● What to do: Find every line below with "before" in it and give only how many there are.

● Data extract:
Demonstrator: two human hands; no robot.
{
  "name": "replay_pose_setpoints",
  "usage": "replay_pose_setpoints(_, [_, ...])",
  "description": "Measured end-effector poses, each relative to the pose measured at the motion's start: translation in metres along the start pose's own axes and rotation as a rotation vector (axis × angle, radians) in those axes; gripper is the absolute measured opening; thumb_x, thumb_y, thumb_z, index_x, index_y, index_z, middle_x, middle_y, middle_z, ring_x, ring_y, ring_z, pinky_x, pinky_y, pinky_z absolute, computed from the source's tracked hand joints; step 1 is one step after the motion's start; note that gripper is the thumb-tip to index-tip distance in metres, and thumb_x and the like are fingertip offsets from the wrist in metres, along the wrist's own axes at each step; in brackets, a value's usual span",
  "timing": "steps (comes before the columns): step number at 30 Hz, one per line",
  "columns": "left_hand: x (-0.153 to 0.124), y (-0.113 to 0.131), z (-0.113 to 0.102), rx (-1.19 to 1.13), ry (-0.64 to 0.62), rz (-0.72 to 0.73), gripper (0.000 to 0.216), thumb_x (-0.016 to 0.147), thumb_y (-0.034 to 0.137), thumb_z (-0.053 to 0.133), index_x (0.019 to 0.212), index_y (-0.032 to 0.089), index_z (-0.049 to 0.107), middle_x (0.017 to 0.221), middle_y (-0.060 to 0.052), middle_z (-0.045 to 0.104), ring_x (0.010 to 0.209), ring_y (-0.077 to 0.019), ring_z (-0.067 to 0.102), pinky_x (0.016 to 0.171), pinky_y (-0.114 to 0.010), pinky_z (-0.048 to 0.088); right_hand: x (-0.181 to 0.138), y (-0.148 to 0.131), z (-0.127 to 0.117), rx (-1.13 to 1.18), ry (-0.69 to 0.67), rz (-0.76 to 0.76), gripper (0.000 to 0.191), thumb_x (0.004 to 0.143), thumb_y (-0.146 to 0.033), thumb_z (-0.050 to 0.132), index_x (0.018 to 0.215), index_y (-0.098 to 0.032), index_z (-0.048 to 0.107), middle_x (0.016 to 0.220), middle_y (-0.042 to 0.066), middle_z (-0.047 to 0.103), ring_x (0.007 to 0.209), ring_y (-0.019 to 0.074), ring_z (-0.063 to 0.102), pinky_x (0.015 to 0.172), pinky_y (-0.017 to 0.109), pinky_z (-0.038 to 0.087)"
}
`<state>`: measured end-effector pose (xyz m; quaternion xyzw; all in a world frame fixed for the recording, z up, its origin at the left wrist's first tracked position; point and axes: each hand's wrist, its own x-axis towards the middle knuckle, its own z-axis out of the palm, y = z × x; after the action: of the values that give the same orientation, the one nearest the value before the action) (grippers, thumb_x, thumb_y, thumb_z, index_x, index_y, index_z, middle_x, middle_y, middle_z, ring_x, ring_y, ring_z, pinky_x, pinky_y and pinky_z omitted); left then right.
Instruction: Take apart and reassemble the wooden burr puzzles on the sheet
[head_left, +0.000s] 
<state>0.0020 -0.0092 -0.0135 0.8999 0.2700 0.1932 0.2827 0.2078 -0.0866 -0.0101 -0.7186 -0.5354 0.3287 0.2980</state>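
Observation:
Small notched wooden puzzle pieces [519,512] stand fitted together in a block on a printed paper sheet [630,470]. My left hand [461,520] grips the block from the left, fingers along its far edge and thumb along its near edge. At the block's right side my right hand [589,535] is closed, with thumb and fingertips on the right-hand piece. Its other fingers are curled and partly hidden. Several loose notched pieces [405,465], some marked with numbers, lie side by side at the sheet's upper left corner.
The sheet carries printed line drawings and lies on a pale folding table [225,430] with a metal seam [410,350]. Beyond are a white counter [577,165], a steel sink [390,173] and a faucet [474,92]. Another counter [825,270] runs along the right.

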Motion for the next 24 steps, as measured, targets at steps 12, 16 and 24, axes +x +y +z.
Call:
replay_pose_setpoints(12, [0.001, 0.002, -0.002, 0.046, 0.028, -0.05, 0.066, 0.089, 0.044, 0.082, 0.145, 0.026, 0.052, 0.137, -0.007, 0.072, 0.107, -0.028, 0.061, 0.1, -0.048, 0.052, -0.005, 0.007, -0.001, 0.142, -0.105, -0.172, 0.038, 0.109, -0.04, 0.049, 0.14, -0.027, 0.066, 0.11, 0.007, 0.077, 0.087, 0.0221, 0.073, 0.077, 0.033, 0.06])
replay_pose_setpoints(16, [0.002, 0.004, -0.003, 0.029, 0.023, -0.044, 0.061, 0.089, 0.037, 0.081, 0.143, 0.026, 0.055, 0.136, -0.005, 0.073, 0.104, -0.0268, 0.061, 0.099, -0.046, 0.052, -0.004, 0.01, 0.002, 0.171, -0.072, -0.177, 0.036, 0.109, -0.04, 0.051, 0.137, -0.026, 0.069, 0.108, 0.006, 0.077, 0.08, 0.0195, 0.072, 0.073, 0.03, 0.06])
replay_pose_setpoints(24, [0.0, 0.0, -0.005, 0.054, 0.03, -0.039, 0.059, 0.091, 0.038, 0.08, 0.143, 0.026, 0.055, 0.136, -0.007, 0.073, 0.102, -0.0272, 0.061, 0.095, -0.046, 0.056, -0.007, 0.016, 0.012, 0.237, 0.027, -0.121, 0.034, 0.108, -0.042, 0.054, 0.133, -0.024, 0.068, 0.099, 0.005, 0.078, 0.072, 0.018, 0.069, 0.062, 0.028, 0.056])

● Task solution: 2